**Work to complete:** For each entry, output its words exactly and leave any picture behind.

....

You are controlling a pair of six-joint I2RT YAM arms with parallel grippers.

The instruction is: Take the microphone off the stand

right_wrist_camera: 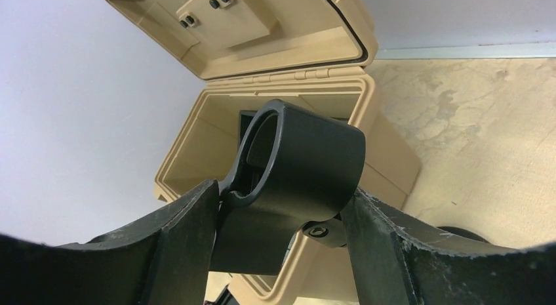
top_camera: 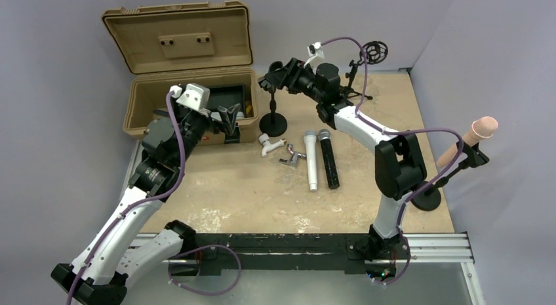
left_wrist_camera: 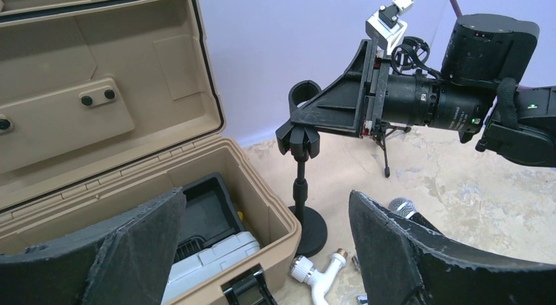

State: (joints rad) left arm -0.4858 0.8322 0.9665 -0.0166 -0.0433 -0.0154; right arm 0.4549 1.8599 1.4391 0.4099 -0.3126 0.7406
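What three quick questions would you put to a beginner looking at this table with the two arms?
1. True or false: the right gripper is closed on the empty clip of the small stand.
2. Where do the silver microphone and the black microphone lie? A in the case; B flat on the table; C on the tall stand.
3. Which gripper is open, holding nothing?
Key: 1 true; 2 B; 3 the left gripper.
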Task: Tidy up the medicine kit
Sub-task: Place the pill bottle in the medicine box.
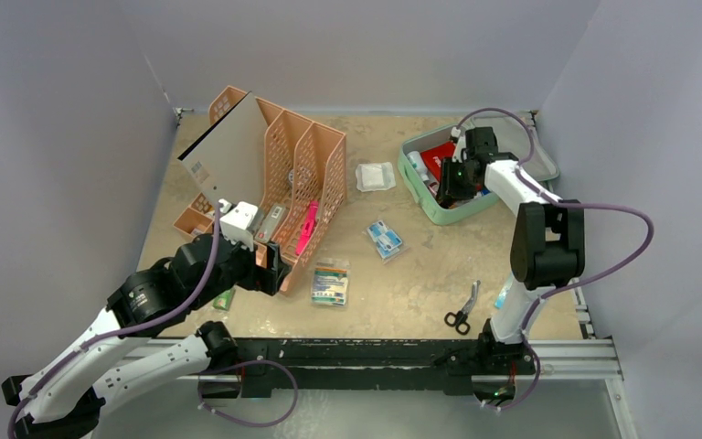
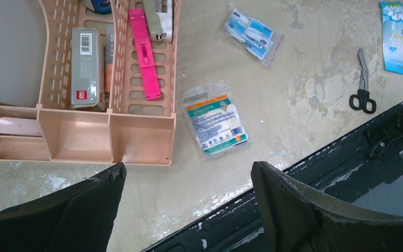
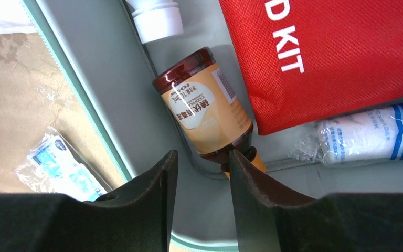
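Medicine kit lies open directly beneath the right claw in the top view, well apart from the left claw, which hangs beside the orange rack. In the left wrist view that claw stands wide and empty, with a dressing packet on the table just ahead of its tips. In the right wrist view the jaws stand partly apart with nothing between them, an amber bottle lying in the kit just past the tips; packing appears to be the step in hand, and the next move likely calls for retrieving a loose packet.
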### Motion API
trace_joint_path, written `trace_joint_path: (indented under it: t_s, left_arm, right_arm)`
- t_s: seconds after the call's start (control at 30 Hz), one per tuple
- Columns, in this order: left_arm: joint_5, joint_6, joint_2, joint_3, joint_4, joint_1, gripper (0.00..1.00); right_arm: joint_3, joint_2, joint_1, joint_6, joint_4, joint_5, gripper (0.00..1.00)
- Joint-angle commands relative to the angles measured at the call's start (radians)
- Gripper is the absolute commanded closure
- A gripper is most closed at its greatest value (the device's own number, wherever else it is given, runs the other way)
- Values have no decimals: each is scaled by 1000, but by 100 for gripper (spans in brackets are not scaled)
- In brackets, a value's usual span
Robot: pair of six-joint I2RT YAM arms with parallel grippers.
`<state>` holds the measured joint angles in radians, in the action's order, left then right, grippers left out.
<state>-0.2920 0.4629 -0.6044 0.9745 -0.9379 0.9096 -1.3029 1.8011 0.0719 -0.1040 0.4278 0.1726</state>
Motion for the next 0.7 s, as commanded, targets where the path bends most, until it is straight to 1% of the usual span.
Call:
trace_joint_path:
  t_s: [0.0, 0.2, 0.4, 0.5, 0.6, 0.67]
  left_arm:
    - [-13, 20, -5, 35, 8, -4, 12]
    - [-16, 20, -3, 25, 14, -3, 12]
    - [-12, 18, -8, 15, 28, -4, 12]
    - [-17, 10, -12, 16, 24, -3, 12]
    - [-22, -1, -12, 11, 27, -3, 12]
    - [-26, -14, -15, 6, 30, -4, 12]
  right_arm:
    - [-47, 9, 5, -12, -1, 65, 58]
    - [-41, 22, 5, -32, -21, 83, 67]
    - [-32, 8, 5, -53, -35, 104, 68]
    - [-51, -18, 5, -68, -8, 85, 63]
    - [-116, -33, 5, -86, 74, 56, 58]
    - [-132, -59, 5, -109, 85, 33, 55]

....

**Problem solution:**
You are controlling a pair of six-joint I2RT YAM arms with parallel grippers.

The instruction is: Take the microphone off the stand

right_wrist_camera: 
top_camera: 
left_wrist_camera: 

State: (joints rad) left arm -0.4858 0.8322 0.9665 -0.0166 -0.0433 -0.0154; right arm 0.4549 1.8599 1.4391 0.4099 -0.3126 0.7406
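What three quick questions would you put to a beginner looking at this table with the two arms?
1. True or false: the right gripper is closed on the empty clip of the small stand.
2. Where do the silver microphone and the black microphone lie? A in the case; B flat on the table; C on the tall stand.
3. Which gripper is open, holding nothing?
Key: 1 true; 2 B; 3 the left gripper.
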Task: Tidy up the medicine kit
Sub-task: Place the pill bottle in the medicine box.
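Medicine kit lies open directly beneath the right claw in the top view, well apart from the left claw, which hangs beside the orange rack. In the left wrist view that claw stands wide and empty, with a dressing packet on the table just ahead of its tips. In the right wrist view the jaws stand partly apart with nothing between them, an amber bottle lying in the kit just past the tips; packing appears to be the step in hand, and the next move likely calls for retrieving a loose packet.
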### Motion API
trace_joint_path, written `trace_joint_path: (indented under it: t_s, left_arm, right_arm)`
- t_s: seconds after the call's start (control at 30 Hz), one per tuple
- Columns, in this order: left_arm: joint_5, joint_6, joint_2, joint_3, joint_4, joint_1, gripper (0.00..1.00); right_arm: joint_3, joint_2, joint_1, joint_6, joint_4, joint_5, gripper (0.00..1.00)
- Joint-angle commands relative to the angles measured at the call's start (radians)
- Gripper is the absolute commanded closure
- A gripper is most closed at its greatest value (the device's own number, wherever else it is given, runs the other way)
- Values have no decimals: each is scaled by 1000, but by 100 for gripper (spans in brackets are not scaled)
- In brackets, a value's usual span
Robot: pair of six-joint I2RT YAM arms with parallel grippers.
`<state>` holds the measured joint angles in radians, in the action's order, left then right, grippers left out.
<state>-0.2920 0.4629 -0.6044 0.9745 -0.9379 0.9096 -1.3029 1.8011 0.0719 -0.1040 0.4278 0.1726</state>
Motion for the next 0.7 s, as commanded, targets where the path bends most, until it is straight to 1% of the usual span.
Call:
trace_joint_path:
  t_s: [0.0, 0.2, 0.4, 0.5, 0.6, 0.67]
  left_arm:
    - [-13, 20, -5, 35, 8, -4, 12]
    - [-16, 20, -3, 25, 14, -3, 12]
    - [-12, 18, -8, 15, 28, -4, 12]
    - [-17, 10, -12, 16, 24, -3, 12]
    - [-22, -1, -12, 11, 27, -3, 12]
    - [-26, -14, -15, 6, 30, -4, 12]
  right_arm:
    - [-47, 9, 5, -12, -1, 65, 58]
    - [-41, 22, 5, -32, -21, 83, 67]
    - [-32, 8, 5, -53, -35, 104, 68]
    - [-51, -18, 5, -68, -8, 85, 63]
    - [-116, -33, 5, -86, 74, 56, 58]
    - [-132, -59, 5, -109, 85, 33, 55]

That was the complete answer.